REQUIREMENT - When you reach the line holding "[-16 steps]", please begin to restate the lines word for word and continue through the last one in the material, excluding pictures.

DATA -
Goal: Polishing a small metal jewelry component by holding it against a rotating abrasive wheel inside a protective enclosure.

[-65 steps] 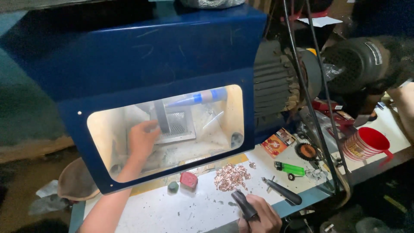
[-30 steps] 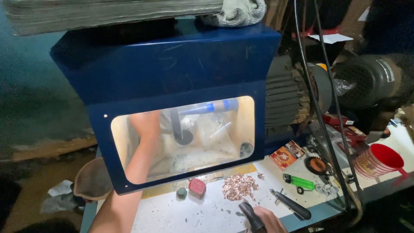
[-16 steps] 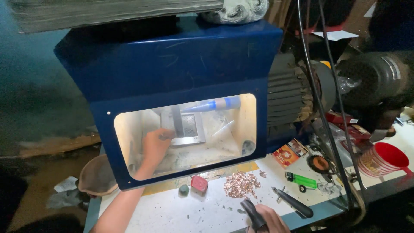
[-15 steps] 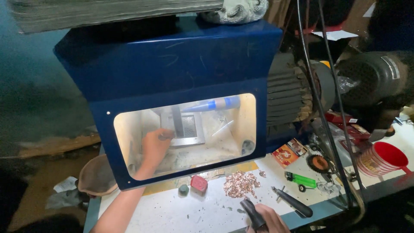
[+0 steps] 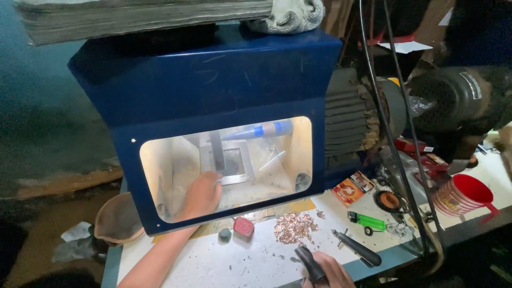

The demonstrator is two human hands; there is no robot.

SOLUTION TO THIS TASK -
[-16 steps] 
[-15 steps] 
[+0 steps] 

The demonstrator is two human hands; there is no robot.

Nothing else belongs in the output.